Penggunaan istilah "metafisika" telah berkembang untuk merujuk pada
"hal-hal yang di luar dunia fisik". Toko buku metafisika, sebagai
contoh, bukanlah menjual buku mengenai ontologi, melainkan lebih kepada
buku-buku mengenai ilmu gaib atau sihir, pengobatan alternatif, dan
hal-hal sejenisnya.
Beberapa Tafsiran Metafisika Dalam menafsirkan hal ini, manusia
mempunyai beberapa pendapat mengenai tafsiran metafisika. Tafsiran yang
pertama yang dikemukakan oleh manusia terhadap alam ini adalah bahwa
terdapat hal-hal gaib (supernatural) dan hal-hal tersebut bersifat lebih
tinggi atau lebih kuasa dibandingkan dengan alam yang nyata. Pemikiran
seperti ini disebut pemikiran supernaturalisme. Dari sini lahir
tafsiran-tafsiran cabang misalnya animisme.
Selain paham di atas, ada juga paham yang disebut paham naturalisme.
paham ini amat bertentangan dengan paham supernaturalisme. Paham
naturalis memenganggap bahwa gejala-gejala alam tidak disebabkan oleh
hal-hal yang bersifat gaib, melainkan karena kekuatan yang terdapat di
alam itu sendiri, yang dapat dipelajari dan dapat diketahui. Orang-orang
yang menganut paham naturalisme ini beranggapan seperti itu karena
standar kebenaran yang mereka gunakan hanyalah logika akal semata,
sehingga mereka menolak keberadaan hal-hal yang bersifat gaib itu.

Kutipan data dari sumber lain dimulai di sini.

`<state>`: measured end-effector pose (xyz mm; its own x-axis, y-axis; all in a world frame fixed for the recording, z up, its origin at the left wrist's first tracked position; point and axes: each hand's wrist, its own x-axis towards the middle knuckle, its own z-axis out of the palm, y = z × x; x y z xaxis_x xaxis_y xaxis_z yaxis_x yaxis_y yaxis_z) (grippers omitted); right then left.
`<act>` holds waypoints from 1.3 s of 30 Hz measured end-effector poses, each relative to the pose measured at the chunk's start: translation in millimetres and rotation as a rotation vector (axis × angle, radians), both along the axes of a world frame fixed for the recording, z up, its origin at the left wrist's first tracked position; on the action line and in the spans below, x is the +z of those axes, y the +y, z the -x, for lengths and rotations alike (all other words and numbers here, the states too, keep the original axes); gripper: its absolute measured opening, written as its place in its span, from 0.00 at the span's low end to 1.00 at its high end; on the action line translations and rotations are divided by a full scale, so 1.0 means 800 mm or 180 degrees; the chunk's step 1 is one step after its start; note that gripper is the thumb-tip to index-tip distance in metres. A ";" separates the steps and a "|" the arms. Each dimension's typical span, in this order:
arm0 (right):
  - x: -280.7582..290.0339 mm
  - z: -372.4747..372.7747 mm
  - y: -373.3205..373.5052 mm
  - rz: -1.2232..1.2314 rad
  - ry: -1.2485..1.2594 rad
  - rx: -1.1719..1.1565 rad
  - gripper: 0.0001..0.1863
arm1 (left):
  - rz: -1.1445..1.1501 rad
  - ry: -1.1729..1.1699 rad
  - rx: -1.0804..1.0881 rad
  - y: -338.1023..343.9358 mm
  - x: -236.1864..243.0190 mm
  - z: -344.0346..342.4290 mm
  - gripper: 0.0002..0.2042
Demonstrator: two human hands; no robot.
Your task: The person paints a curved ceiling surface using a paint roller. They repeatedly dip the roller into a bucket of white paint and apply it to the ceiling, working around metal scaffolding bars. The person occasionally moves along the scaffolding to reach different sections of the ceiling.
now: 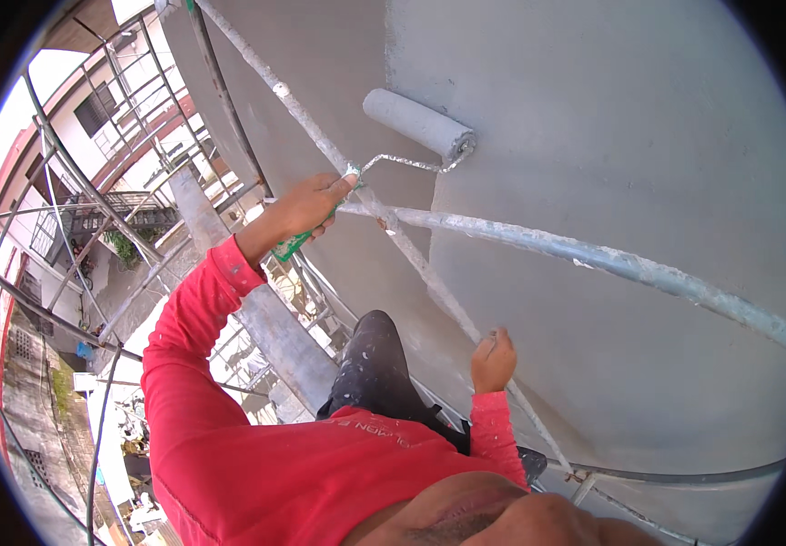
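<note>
Roller: paint roller (418, 123), its fat head coated in grey, tilted down to the right; from my end it looks to be up against the curved wall (611, 364), can't swear it's touching; it sits right by the edge between the darker patch on the left and the paler grey on the right
Frame and grip: bent wire frame (402, 161) splashed with paint, running back from the roller head to a green handle (293, 244)
Left hand: my left hand (315, 202) is closed round that handle, arm stretched out up and left, right beside the diagonal pole (293, 100)
Right hand: down lower, my right hand (493, 362) has its fingers curled in over that same pole; can't tell from this angle if it's actually gripping
Poles: a paint-crusted blue-grey pole (547, 238) meets the diagonal one just below the left hand, then runs off to the right
Plank: long grey plank (288, 341) beside my paint-specked dark trousers (375, 355); red shirt (293, 464) fills the bottom
Background: more scaffolding (83, 173) off left; pale building (63, 129) and a staircase (129, 217) behind it
</note>
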<state>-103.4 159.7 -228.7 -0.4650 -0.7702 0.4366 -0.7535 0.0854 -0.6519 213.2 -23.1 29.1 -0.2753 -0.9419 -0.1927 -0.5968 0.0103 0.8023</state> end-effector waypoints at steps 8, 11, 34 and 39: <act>-0.005 0.000 0.001 -0.0035 0.0013 -0.0054 0.11 | 0.0527 0.0734 0.0122 -0.019 0.081 0.015 0.27; -0.008 0.000 0.000 0.0007 0.0063 -0.0054 0.11 | 0.0847 0.0990 -0.0018 -0.030 0.153 0.023 0.26; -0.023 0.007 0.003 0.0136 0.0173 -0.0161 0.10 | 0.2752 0.2208 -0.0835 -0.123 0.535 0.114 0.24; -0.014 0.006 0.002 -0.0040 0.0025 -0.0063 0.11 | 0.2513 0.1678 -0.0520 -0.110 0.428 0.091 0.26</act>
<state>-108.2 161.5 -239.9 -0.4767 -0.7663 0.4307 -0.7567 0.1085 -0.6447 140.0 -111.2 371.7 -0.2843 -0.6895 0.6662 -0.1049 0.7131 0.6932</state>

Dari paham naturalisme ini juga muncul paham materialisme yang
menganggap bahwa alam semesta dan manusia berasal dari materi. Salah
satu pencetusnya ialah Democritus (460-370 S.M).
Adapun bagi mereka yang mencoba mempelajari mengenai makhluk hidup.
Timbul dua tafsiran yang masing saling bertentangan yakni paham
mekanistik dan paham vitalistik. Kaum mekanistik melihat gejala alam
(termasuk makhluk hidup) hanya merupakan gejala kimia-fisika semata.
Sedangkan bagi kaum vitalistik hidup adalah sesuatu yang unik yang
berbeda secara substansif dengan hanya sekedar gejala kimia-fisika
semata.
Berbeda halnya dengan telaah mengenai akal dan pikiran, dalam hal ini
ada dua tafsiran yang juga saling berbeda satu sama lain. Yakni paham
monoistik dan dualistik. sudah merupakan aksioma bahwa proses berpikir
manusia menghasilkan pengetahuan tentang zat (objek) yang ditelaahnya.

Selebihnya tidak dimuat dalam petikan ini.